Adams County Commissioners decided to funnel the tax revenue from this emerging industry into a scholarship fund for low-income high school students. The county’s using the revenue to dole out four year college scholarships. Fifty students received them in the first year.
“When we started to actually start seeing some revenue that’s when eyeballs started to be opened. Wow, we’re going to have a lot of money, and we can have a tremendous impact here,” he says.
Policymakers in Aurora took a different tack, deciding to put money toward the city’s growing population of homeless residents.
“There’s a lot of conversation, whether it’s true or not, that marijuana usage causes homelessness, well let’s address that head on,” says Bob Roth, an Aurora city councilman.
They’re spending their multi-million-dollar windfall of marijuana tax dollars on vans to transport outreach workers to pockets of homeless residents and pair them up with services like mental health care or job training.
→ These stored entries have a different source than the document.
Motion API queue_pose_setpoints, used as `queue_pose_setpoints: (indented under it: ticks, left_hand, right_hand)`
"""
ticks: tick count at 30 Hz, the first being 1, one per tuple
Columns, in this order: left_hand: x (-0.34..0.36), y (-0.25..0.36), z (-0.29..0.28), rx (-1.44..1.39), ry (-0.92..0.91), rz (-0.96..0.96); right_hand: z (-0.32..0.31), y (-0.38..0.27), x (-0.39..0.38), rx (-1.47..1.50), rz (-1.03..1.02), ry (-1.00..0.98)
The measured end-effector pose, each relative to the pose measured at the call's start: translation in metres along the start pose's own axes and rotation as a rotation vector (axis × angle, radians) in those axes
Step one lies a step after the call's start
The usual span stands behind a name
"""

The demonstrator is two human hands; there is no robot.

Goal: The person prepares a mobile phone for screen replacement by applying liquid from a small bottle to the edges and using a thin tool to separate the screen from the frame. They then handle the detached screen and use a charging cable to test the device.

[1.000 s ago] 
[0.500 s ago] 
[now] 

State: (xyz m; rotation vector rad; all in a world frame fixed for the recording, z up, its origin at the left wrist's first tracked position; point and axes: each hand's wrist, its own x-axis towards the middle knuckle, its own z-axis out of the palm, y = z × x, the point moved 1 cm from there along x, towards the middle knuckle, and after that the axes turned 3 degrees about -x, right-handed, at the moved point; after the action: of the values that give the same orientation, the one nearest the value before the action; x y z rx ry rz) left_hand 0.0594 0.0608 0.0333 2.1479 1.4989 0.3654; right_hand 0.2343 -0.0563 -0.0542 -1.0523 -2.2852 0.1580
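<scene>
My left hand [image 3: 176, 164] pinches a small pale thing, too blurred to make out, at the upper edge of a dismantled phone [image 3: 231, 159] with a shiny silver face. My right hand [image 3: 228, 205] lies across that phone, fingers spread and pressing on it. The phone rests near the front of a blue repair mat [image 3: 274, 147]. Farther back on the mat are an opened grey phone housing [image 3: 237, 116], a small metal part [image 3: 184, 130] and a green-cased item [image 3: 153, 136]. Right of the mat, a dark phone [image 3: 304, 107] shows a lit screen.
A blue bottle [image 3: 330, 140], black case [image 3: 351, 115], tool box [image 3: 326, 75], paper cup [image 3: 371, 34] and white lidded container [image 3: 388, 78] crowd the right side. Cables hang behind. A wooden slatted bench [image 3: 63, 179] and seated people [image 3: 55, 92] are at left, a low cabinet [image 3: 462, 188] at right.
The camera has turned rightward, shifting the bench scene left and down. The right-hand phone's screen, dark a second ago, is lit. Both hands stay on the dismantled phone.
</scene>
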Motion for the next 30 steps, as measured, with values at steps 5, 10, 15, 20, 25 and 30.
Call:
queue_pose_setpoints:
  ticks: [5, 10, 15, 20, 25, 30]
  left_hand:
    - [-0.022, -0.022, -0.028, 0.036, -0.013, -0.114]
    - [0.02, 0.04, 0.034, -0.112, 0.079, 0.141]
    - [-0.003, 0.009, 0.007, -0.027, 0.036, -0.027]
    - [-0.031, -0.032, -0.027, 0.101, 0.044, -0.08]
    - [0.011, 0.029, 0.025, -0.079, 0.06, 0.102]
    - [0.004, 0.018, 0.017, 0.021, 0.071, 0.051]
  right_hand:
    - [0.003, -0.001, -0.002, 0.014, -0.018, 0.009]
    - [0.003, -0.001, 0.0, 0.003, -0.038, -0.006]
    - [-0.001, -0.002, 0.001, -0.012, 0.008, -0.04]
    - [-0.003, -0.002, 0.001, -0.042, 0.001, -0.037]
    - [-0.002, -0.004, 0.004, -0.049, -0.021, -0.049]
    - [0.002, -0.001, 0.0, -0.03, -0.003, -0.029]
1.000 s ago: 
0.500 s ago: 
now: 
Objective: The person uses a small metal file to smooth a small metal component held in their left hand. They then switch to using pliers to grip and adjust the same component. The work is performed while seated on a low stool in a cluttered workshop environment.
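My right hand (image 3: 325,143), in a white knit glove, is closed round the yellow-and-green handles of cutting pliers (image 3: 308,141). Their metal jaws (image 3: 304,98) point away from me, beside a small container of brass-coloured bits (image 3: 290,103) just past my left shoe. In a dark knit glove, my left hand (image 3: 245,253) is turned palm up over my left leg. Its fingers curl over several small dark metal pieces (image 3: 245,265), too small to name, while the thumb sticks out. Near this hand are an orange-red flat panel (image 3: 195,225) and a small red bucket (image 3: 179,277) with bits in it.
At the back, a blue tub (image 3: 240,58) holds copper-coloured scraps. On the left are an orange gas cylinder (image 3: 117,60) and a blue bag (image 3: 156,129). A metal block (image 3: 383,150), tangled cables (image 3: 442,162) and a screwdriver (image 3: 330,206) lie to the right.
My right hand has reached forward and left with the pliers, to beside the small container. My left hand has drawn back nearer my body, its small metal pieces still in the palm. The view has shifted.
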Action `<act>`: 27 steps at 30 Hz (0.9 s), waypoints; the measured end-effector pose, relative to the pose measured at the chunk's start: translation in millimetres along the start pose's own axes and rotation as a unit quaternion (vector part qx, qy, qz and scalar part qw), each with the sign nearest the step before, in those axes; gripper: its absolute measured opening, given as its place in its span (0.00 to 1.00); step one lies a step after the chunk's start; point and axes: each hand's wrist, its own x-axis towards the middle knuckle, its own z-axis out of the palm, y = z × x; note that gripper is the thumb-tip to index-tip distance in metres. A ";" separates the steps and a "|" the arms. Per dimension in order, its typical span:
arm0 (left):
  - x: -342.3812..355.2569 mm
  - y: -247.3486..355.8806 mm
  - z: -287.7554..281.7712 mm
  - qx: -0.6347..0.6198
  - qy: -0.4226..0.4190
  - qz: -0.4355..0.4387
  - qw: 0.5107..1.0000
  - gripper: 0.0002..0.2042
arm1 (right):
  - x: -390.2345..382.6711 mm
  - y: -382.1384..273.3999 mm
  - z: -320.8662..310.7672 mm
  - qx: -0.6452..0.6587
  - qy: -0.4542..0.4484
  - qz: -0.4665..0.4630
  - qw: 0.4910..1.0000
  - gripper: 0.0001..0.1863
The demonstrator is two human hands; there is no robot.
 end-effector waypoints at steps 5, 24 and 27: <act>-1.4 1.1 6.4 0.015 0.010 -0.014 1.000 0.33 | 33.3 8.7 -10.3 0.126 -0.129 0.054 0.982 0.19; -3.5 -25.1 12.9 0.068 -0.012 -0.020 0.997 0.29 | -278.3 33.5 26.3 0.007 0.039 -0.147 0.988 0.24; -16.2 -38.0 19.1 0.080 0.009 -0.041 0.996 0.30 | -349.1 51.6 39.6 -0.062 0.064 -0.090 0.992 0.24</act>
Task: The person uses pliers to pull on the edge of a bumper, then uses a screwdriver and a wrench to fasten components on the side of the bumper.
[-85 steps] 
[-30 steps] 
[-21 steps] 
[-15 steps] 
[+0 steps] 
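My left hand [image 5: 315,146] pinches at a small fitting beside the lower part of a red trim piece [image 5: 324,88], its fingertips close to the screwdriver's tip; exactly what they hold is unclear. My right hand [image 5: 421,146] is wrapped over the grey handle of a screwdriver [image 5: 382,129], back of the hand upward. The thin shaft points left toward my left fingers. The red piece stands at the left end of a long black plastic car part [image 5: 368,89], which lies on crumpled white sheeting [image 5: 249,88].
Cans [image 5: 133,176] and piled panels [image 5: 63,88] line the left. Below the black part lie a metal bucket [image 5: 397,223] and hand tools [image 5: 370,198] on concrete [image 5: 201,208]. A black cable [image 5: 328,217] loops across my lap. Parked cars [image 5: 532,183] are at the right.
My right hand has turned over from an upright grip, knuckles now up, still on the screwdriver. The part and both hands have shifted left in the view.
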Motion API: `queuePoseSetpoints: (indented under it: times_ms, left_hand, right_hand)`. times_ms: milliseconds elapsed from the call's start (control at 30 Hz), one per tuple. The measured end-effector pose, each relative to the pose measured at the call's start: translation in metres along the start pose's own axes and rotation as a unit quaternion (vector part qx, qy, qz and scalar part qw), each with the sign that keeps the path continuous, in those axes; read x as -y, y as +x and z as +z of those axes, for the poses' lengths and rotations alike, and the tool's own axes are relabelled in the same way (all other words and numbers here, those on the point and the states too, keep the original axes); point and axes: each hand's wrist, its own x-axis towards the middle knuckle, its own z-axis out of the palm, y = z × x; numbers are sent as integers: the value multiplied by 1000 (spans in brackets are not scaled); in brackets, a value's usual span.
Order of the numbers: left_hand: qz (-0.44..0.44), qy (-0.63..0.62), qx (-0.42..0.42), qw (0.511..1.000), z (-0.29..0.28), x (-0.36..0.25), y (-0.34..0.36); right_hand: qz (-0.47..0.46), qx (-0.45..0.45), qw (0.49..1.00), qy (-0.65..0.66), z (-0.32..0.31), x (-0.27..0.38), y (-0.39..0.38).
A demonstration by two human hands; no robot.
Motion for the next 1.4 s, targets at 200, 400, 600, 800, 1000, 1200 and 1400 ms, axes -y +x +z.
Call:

The city’s earmarked more than $2 million to be bonded for a new recreation center. Additional money is set aside for road improvements.
“Since it was controversial and we do still hear about it, it was very important in my mind for us to have things that we could point directly to that are benefiting the community,” Roth says.
Tracking marijuana tax revenue in Colorado is tough. Some cities, like Aurora and Edgewater, have created separate funds to make it easier to follow. Others have simply thrown the additional revenue into a general fund, where it’s much more difficult to see exactly how it’s spent.
Regardless, the influx of cash in the last few years still brings a new set of issues for Colorado officials. Even though Teegardin, the mayor in Edgewater, is happy with the big boosts in revenue now, he’s not deluding himself that it’ll be like this forever
“This is something that we know could go away in the blink of an eye,” he says. “Or it could have a downturn when other states legalize it or other municipalities decide to join, so we are really looking at a murky forecast for sales in the next three to four years.”
A handful of states have legal marijuana on the ballot this November, and the outcome of those votes could shake up the entire market for marijuana, and the tax revenue it brings in.